Pas facile de voler des chevaux – Per Petterson
Résumé :
À soixante-six ans, Trond Sander se retire dans une petite maison près d’un lac, au nord-est de la Norvège. Il a le sentiment que son rêve de quiétude et de solitude est en passe de se réaliser, mais un soir il fait la connaissance de son voisin Lars. Cette rencontre le replonge dans l’été de ses quinze ans, en 1948. À cette époque, en vacances seul avec son père, il retrouve son camarade Jon. Ensemble, ils «volent des chevaux» pour de petites échappées. Une fois pourtant cela se termine mal : il tombe de cheval et se blesse, puis assiste, impuissant, à une étrange explosion de rage et de violence chez Jon. Trond se souvient de l’effroyable accident survenu dans la famille de Jon, du passé insoupçonné de son père, révélé par un voisin ; il ne se doutait pas alors que les événements dramatiques survenus pendant la Seconde Guerre mondiale allaient jeter leur ombre sur sa propre famille et lui ravir son père.
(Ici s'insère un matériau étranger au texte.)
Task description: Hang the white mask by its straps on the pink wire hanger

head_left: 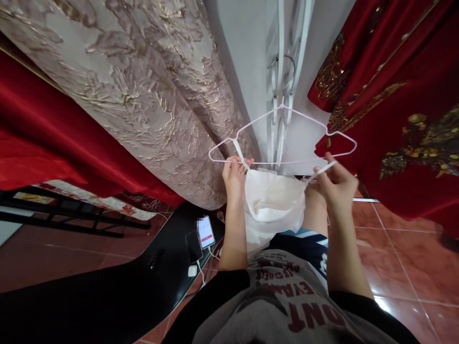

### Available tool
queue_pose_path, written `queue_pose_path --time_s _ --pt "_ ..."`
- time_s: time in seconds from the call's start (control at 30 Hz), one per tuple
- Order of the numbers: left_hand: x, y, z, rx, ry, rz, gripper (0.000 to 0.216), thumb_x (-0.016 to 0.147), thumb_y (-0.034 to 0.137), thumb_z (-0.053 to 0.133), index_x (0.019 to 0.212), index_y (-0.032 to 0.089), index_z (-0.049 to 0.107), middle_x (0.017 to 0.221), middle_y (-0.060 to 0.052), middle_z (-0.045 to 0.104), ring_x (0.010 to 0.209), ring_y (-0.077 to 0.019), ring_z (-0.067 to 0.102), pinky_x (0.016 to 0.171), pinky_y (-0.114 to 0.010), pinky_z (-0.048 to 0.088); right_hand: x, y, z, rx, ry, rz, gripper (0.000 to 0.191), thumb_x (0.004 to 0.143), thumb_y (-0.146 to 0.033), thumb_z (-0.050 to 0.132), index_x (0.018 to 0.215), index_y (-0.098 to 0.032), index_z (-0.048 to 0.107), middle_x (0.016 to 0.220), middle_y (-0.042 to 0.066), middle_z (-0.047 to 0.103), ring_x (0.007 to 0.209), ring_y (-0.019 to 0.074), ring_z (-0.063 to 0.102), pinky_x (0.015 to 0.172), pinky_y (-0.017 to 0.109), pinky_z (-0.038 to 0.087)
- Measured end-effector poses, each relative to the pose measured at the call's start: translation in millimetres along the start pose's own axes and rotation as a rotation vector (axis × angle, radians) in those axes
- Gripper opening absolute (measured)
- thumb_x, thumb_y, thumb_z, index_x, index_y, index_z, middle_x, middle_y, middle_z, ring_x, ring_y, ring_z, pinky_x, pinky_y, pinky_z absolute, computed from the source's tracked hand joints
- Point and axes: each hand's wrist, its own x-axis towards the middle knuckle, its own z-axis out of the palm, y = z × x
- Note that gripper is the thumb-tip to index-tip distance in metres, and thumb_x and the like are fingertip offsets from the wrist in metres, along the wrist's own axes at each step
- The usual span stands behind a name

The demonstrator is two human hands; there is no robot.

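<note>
A thin pale pink wire hanger [315, 122] hangs by its hook from a white rail [281, 57] in front of me. A white strappy garment [274, 200] hangs below it. My left hand [234, 177] pinches the garment's left strap, which is looped over the hanger's left arm. My right hand [335, 184] pinches the right strap just under the hanger's bottom bar, fingers closed on it.
A beige embroidered gown [150, 86] hangs at the left over red fabric [46, 138]. Red gold-embroidered garments [405, 105] hang at the right. A lit phone [206, 231] with a charging cable lies on a black surface [118, 291]. Red floor tiles [401, 258] spread below.
</note>
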Motion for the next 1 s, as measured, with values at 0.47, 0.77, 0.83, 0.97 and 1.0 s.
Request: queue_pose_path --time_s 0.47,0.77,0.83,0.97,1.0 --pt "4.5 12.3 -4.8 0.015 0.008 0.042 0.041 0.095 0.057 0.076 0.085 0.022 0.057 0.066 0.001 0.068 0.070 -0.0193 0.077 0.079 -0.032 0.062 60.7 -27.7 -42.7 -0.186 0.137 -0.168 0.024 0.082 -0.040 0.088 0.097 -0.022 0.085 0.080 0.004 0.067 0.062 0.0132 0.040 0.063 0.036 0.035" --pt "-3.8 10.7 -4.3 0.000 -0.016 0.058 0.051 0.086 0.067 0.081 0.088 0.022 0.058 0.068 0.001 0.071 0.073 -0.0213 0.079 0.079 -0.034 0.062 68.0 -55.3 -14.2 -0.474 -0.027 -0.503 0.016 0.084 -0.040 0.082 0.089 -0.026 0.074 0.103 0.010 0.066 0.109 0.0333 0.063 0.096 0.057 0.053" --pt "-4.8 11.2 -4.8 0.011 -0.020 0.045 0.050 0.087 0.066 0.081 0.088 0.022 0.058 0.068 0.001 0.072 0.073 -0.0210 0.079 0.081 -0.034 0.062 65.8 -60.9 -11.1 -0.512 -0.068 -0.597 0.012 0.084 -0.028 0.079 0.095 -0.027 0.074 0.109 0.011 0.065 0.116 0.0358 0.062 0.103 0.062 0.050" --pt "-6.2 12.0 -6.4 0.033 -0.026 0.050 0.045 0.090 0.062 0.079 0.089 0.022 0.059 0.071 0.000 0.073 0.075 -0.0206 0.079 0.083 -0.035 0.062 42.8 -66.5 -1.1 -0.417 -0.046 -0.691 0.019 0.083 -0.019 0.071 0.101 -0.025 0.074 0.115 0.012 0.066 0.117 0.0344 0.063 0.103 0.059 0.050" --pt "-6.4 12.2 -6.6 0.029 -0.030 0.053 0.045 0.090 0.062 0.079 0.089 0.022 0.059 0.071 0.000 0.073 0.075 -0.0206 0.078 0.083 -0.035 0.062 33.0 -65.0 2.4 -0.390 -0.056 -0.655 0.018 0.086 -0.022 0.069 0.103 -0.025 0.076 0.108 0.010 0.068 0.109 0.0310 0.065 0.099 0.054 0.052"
“Pas facile de voler des chevaux” est un livre d’une intensité dramatique rare, habilement construit autour des secrets des personnages principaux. Les réminiscences d’un narrateur au soir de sa vie et son évocation d’un été inoubliable sont tout simplement bouleversantes.
Mon avis :
C’est un très beau roman, plein de mélancolie, très sensible mais ne versant jamais dans la sensiblerie, où tous les éléments qui forment la vie sont évoqués avec pudeur, douleur parfois, mais sans pathos. Une rencontre fait ressurgir les souvenirs et les interrogations du passé. C’est un magnifique texte sur les non-dits, sur les relations père-fils, sur la solitude, sur les secrets avec lesquels il faut vivre, sur l’amour de la nature aussi. Les conditions climatiques, la nuit, l’orage, le sombre et la clarté, la rivière, la route, les arbres… Le silence, les regards et la présence silencieuse sont également partie prenante dans l’histoire. C’est aussi un récit en demi-teinte sur l’amitié entre jeunes garçons. Ayant choisi la solitude de la forêt pour finir sa vie, les souvenirs vont permettre au héros de peupler ses jours. Deux périodes charnières dans la vie de Trond. Le passage à l’adolescence (pendant la Seconde Guerre Mondiale qui joue un grand rôle dans le déroulement des événements) et le passage à la vieillesse. La peur de quitter l’enfance, de mal négocier le virage vers l’âge adulte, et la crainte de pas assurer le passage vers la dernière partie de la vie. Et pour l’accompagner, le hasard de la vie mettra sur son chemin un homme qui a fait basculer sa jeunesse dans l’incertitude et l’incompréhension.
Citations et extraits :
(p.17) “Le temps, maintenant, je me dis que c’est important pour moi. Qu’il passe vite ou lentement n’est pas le problème ; l’essentiel c’est le temps lui-même, c’est le temps lui-même, cet élément dans lequel je vis et que je remplis d’activités physiques qui le rythment, le rendent visible et l’empêchent de s’écouler sans que je m’en aperçoive.”
(p .162) “Et j’ai compris que rien ne me faisait aussi peur que de me voir transformer en un personnage de Magritte: celui qui se regarde dans une glace et découvre que sa nuque s’y reflète à l’infini.”
(p .232) “Au souvenir de ce rêve je sens mon estomac se nouer. Je ferais sans doute mieux de ne plus y penser, de le laisser couler au fond de moi et s’y déposer parmi tant d’autres rêves auxquels je me refuse à toucher. J’ai passé l’âge où les rêves pouvaient me servir à quelque chose.”